Dataset items:
++++
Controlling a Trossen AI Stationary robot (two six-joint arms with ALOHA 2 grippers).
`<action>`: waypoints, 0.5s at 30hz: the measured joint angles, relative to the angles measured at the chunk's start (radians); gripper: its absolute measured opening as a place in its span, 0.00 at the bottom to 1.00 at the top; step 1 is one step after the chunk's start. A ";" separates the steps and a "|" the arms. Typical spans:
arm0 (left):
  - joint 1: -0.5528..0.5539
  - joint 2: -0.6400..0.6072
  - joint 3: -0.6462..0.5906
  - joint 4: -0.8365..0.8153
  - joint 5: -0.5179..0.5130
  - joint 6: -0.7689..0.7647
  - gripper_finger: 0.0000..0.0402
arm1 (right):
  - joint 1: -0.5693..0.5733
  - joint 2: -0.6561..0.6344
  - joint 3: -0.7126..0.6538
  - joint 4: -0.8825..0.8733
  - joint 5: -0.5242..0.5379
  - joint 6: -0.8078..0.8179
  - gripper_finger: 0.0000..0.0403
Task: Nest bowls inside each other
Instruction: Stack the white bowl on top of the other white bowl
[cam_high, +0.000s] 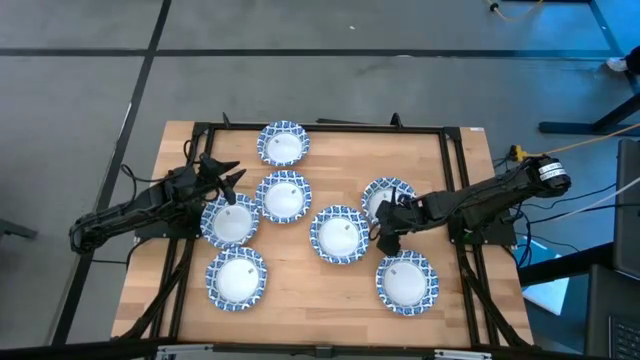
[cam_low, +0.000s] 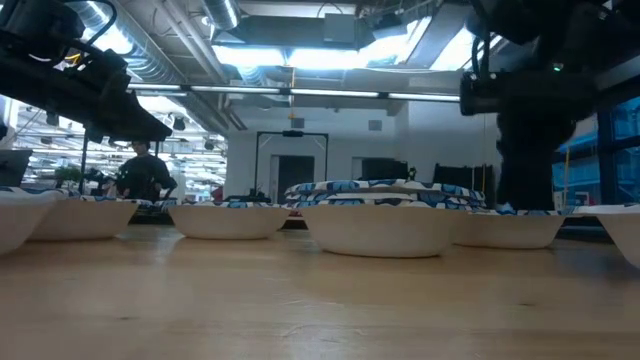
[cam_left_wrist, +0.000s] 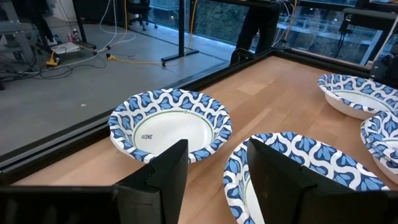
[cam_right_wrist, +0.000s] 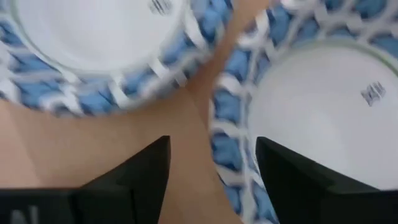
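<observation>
I see R gripper (cam_high: 384, 236) fingers open, empty, between centre bowl (cam_high: 339, 234) and the stack (cam_high: 385, 197) beside it. L gripper (cam_high: 229, 176) fingers open over bench-edge bowl (cam_high: 231, 220).

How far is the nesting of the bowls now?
Early stage. Seven bowl spots still lie spread on the table; only the bowl by the right gripper may already be a stack, though that is hard to tell. The right fingers stand open and hold nothing, between two bowls. The left gripper waits above a bowl. Nearly all nesting remains.
</observation>
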 joint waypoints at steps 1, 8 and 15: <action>0.000 0.000 0.000 0.000 0.000 0.000 0.40 | 0.000 0.000 0.000 0.020 0.002 -0.004 0.59; 0.000 0.000 0.000 0.000 0.000 0.000 0.40 | 0.000 0.000 0.000 0.027 0.057 -0.082 0.59; 0.000 0.000 0.000 0.000 0.000 -0.001 0.40 | 0.000 0.000 0.000 0.009 0.058 -0.136 0.52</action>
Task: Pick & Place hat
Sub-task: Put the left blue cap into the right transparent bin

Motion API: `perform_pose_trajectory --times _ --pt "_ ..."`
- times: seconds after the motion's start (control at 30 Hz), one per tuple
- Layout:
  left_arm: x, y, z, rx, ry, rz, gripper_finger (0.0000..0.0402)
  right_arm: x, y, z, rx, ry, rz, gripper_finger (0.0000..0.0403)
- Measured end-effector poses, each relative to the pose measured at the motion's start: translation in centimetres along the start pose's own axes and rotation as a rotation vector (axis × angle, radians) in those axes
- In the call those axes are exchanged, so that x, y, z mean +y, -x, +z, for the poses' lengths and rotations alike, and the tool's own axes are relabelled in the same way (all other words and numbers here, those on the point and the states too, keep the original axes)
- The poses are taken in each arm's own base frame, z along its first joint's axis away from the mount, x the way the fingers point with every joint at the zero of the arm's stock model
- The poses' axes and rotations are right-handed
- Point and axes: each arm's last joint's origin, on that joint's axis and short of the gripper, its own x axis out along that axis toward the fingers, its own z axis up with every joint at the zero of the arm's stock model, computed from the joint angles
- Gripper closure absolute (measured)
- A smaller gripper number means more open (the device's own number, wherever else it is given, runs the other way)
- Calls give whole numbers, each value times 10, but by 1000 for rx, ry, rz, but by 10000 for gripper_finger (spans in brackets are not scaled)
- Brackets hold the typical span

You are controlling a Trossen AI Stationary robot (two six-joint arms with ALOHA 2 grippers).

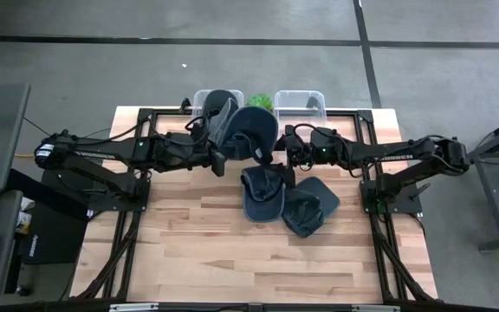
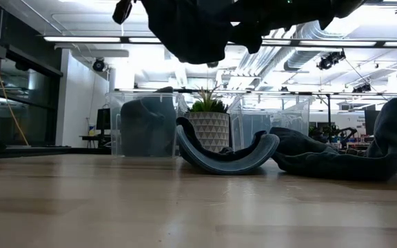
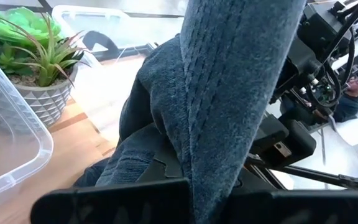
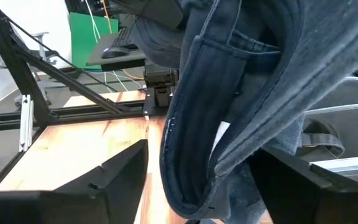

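Note:
A blue hat (image 1: 251, 132) hangs in the air over the far middle of the table, with my left gripper (image 1: 230, 152) shut on it; the low view shows it at the top (image 2: 191, 31). My right gripper (image 1: 282, 156) is open, its fingers (image 4: 104, 180) standing on either side of this hat's lower part (image 4: 197, 143) without plain contact. Two more hats lie on the table: one (image 1: 262, 195) upside down on its crown (image 2: 226, 158), a darker one (image 1: 312, 206) crumpled beside it. My left gripper pinches the hat's stitched brim (image 3: 222, 149) between its two fingers (image 3: 110, 199), coming nearly level from the table's left. The brim stands up on edge beyond the fingers, the crown (image 3: 154, 93) beside it. The hat is lifted clear of the table.
Two clear bins stand at the table's far edge: the left one (image 1: 199, 97) holds a dark hat (image 1: 219, 102), the right one (image 1: 301, 102) stands beside a potted plant (image 1: 261, 100). Bare wood (image 1: 232, 251) lies toward the near edge.

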Motion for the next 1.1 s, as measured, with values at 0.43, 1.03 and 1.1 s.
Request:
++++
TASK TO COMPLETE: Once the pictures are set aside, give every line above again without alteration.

OUTPUT FOR THIS TASK:
Controlling a Trossen AI Stationary robot (two six-joint arms with ALOHA 2 grippers).
`<action>`: waypoints, 0.5s at 30hz: the measured joint angles, relative to the angles measured at the chunk's start (radians); gripper: its absolute measured opening as a place in its span, 0.00 at the bottom to 1.00 at the top; step 1 is one step after the chunk's start. A ";" separates the steps and a "|" the arms. Typical spans:
arm0 (left):
  - joint 1: -0.5528..0.5539
  - joint 2: -0.6400..0.6072
  - joint 3: -0.6462..0.5906
  - joint 4: -0.8365..0.8153
  - joint 5: -0.5179..0.5130
  - joint 6: -0.7689..0.7647
  - gripper_finger: 0.0000..0.0402
arm1 (right):
  - joint 1: -0.5693..0.5733
  - joint 2: -0.6561..0.6344
  - joint 3: -0.7126..0.6538
  - joint 4: -0.8825..0.8733
  - joint 5: -0.5242..0.5379
  - joint 6: -0.8078..0.8179
  - gripper_finger: 0.0000..0.0403
Task: Nest bowls inside each other
Instruction: Stack the white bowl on top of the other white bowl
[cam_high, +0.000s] 
[cam_low, +0.000s] 
[cam_left_wrist, +0.000s] 
[cam_right_wrist, +0.000s] 
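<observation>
I see R gripper (cam_high: 384, 236) fingers open, empty, between centre bowl (cam_high: 339, 234) and the stack (cam_high: 385, 197) beside it. L gripper (cam_high: 229, 176) fingers open over bench-edge bowl (cam_high: 231, 220).

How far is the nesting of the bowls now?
Early stage. Seven bowl spots still lie spread on the table; only the bowl by the right gripper may already be a stack, though that is hard to tell. The right fingers stand open and hold nothing, between two bowls. The left gripper waits above a bowl. Nearly all nesting remains.
</observation>
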 joint waypoints at steps 1, 8 and 15: <action>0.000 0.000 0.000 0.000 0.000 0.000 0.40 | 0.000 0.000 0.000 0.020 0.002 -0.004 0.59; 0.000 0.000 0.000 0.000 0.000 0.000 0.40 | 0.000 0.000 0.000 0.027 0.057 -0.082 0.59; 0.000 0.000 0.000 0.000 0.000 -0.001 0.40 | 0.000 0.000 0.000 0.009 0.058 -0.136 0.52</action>
Task: Pick & Place hat
Sub-task: Put the left blue cap into the right transparent bin

Motion API: `perform_pose_trajectory --times _ --pt "_ ..."`
- times: seconds after the motion's start (control at 30 Hz), one per tuple
- Layout:
  left_arm: x, y, z, rx, ry, rz, gripper_finger (0.0000..0.0402)
  right_arm: x, y, z, rx, ry, rz, gripper_finger (0.0000..0.0403)
- Measured end-effector poses, each relative to the pose measured at the motion's start: translation in centimetres along the start pose's own axes and rotation as a rotation vector (axis × angle, radians) in those axes
- In the call those axes are exchanged, so that x, y, z mean +y, -x, +z, for the poses' lengths and rotations alike, and the tool's own axes are relabelled in the same way (all other words and numbers here, those on the point and the states too, keep the original axes)
- The poses are taken in each arm's own base frame, z along its first joint's axis away from the mount, x the way the fingers point with every joint at the zero of the arm's stock model
- The poses' axes and rotations are right-handed
- Point and axes: each arm's last joint's origin, on that joint's axis and short of the gripper, its own x axis out along that axis toward the fingers, its own z axis up with every joint at the zero of the arm's stock model, computed from the joint angles
- Gripper closure absolute (measured)
- A smaller gripper number means more open (the device's own number, wherever else it is given, runs the other way)
- Calls give whole numbers, each value times 10, but by 1000 for rx, ry, rz, but by 10000 for gripper_finger (spans in brackets are not scaled)
- Brackets hold the typical span

You are controlling a Trossen AI Stationary robot (two six-joint arms with ALOHA 2 grippers).


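Note:
A blue hat (image 1: 251, 132) hangs in the air over the far middle of the table, with my left gripper (image 1: 230, 152) shut on it; the low view shows it at the top (image 2: 191, 31). My right gripper (image 1: 282, 156) is open, its fingers (image 4: 104, 180) standing on either side of this hat's lower part (image 4: 197, 143) without plain contact. Two more hats lie on the table: one (image 1: 262, 195) upside down on its crown (image 2: 226, 158), a darker one (image 1: 312, 206) crumpled beside it. My left gripper pinches the hat's stitched brim (image 3: 222, 149) between its two fingers (image 3: 110, 199), coming nearly level from the table's left. The brim stands up on edge beyond the fingers, the crown (image 3: 154, 93) beside it. The hat is lifted clear of the table.
Two clear bins stand at the table's far edge: the left one (image 1: 199, 97) holds a dark hat (image 1: 219, 102), the right one (image 1: 301, 102) stands beside a potted plant (image 1: 261, 100). Bare wood (image 1: 232, 251) lies toward the near edge.
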
Motion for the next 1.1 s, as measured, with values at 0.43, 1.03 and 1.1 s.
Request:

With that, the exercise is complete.